The changes he has seen, however, are not pleasing. “The politicians have painted themselves into a corner . . . spending huge amounts of money, to the point that there is no money left to spend. And if they promise some kind of swell new program, people will simply laugh at them. They know it’s not going to happen.

“So it is not a great time in American history.”

Brinkley blames Congress more than the President for the political profligacy. But, unlike many observers, he does not think that television is at fault for somehow driving substance out of politics or reducing the business of governing to one-liners and staged events.

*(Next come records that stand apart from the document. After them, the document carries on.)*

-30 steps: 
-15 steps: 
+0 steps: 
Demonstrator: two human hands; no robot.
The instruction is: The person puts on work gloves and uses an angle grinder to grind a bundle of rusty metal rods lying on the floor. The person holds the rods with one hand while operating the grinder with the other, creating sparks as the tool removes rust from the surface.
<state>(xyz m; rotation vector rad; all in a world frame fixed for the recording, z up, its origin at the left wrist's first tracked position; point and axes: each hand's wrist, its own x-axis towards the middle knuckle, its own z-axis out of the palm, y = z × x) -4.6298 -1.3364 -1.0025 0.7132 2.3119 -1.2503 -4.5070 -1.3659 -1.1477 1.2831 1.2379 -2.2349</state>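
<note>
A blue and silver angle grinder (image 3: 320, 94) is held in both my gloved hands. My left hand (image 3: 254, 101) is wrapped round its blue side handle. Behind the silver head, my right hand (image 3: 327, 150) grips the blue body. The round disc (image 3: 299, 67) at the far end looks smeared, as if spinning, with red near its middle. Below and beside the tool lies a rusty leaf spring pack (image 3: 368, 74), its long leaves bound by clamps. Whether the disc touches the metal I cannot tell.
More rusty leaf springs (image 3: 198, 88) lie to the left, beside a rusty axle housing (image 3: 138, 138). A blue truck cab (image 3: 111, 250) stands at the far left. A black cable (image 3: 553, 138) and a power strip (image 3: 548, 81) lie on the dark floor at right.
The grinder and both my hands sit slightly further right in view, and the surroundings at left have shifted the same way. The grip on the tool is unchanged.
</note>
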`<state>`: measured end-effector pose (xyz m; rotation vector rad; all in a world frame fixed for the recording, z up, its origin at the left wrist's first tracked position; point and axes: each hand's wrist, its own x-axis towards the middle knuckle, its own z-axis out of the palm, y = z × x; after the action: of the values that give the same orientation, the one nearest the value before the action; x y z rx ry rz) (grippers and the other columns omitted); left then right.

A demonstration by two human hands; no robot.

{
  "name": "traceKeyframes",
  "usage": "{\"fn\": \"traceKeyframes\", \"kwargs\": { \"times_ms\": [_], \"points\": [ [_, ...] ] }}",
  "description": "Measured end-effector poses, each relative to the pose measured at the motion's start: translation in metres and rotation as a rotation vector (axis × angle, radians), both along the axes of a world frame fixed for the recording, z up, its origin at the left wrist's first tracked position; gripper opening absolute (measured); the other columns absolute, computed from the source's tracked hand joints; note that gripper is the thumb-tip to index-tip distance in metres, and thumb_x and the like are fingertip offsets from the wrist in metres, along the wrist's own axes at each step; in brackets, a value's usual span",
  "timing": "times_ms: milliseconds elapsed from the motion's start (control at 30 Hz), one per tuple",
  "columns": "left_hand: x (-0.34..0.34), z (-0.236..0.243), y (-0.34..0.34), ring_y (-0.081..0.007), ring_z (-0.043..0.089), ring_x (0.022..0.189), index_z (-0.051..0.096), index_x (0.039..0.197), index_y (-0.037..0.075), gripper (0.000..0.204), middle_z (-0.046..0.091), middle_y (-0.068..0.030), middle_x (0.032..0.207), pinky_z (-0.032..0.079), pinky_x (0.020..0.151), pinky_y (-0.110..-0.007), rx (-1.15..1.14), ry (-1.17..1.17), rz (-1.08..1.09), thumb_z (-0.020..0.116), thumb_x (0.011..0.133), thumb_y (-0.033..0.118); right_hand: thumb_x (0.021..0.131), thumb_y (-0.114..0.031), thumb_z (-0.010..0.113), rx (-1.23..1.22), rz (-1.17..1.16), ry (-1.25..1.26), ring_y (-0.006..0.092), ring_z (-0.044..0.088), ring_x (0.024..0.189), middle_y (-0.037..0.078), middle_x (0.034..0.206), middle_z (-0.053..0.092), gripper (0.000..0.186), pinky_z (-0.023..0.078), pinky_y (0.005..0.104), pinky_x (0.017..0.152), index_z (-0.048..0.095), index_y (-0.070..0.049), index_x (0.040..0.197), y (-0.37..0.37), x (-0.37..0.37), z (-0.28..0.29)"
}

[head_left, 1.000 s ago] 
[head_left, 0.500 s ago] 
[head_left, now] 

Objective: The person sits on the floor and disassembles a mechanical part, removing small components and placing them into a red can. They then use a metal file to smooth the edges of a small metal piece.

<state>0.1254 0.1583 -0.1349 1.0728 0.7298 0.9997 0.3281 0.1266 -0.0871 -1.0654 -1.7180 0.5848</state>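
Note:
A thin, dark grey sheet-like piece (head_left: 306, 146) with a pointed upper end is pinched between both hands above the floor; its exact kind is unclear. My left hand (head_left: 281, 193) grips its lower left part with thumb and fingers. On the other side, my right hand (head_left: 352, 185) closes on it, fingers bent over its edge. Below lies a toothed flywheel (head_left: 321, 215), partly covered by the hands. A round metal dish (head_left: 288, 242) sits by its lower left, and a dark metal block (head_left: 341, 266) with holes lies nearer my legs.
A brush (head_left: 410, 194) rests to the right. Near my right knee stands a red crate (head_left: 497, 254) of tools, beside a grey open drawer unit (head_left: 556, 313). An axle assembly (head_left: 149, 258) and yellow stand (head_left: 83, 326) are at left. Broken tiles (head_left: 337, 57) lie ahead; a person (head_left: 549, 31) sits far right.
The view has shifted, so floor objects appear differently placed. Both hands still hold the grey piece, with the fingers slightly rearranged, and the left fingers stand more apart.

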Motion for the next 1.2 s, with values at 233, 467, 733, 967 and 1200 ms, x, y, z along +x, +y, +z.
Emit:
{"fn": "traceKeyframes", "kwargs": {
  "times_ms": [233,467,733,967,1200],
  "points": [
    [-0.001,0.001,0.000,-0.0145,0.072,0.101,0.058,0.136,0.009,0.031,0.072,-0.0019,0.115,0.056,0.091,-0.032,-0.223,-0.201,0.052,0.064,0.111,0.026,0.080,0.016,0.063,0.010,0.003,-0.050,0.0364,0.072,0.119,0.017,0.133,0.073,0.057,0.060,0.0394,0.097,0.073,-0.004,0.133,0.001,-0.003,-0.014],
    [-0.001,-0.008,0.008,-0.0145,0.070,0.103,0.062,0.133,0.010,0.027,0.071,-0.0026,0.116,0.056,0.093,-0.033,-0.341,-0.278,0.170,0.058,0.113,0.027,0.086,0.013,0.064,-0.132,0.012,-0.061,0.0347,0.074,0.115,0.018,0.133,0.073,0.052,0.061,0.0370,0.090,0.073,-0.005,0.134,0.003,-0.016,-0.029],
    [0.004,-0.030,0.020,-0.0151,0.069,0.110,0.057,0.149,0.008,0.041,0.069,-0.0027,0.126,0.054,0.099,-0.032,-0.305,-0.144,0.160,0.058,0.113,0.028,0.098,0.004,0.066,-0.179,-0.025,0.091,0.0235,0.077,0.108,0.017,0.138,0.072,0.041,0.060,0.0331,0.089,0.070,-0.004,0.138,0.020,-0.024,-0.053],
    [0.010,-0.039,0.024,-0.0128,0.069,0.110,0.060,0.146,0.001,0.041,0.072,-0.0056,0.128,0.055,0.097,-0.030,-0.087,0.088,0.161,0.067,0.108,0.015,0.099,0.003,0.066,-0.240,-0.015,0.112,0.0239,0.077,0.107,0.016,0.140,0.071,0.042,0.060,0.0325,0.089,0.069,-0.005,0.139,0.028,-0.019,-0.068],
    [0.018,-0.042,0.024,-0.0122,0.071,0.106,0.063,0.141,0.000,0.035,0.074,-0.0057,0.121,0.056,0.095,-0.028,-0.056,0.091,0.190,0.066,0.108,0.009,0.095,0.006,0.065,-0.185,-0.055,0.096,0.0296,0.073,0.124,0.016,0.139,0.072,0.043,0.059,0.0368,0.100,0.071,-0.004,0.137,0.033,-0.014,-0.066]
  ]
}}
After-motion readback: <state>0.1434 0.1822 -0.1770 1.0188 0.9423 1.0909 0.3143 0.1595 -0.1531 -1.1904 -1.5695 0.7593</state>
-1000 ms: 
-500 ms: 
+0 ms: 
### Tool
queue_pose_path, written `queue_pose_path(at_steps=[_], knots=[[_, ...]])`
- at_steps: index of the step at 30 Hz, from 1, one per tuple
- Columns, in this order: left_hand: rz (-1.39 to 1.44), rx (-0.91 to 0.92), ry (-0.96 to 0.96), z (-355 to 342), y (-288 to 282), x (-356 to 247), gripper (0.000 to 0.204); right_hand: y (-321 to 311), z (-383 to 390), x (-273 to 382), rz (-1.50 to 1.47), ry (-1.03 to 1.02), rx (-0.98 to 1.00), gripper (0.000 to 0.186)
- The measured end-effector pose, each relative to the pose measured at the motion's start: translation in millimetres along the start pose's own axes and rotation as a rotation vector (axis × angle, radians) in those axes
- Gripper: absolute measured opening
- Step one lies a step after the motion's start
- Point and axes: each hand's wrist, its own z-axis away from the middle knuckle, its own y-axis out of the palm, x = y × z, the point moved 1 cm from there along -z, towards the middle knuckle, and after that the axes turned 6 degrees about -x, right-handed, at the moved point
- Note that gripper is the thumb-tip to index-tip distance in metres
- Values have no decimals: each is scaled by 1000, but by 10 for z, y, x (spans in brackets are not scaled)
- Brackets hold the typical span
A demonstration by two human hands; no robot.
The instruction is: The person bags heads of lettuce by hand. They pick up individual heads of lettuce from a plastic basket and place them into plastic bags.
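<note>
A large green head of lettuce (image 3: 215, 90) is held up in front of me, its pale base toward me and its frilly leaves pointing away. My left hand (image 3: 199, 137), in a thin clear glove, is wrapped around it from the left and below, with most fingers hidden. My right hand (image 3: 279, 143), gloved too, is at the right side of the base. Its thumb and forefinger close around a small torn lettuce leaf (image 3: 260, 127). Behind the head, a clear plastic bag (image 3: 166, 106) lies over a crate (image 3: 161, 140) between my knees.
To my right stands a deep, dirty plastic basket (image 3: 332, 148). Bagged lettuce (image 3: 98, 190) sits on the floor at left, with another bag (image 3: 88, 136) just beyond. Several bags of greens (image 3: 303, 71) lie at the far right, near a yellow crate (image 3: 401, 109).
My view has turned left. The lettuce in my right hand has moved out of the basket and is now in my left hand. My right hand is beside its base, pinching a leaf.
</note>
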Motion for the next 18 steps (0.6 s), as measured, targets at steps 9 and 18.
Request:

The major effect of his medium on politics, he says, is that “television has made politicians more relentless in their pursuit of money.” Since television is horribly expensive, he says, politicians are cozier with lobbyists than they were, because the lobbyists give them money. And they are hard-nosed about regulating candidates’ fund-raising--because they need the money.

“If you are running for Senate in California or any big state . . . for every working day you have to raise something like $2,700 every day for six years to pay the cost of running for re-election.”

But Brinkley does agree that the press has become more cynical.

“Covering politics if you are, say, 40 years old, you have seen very few if any political activities that are pleasing, successful, beneficial. You have seen American politics, I would say, in the worst period of its history: the naked pursuit of power and of privilege and of perks.”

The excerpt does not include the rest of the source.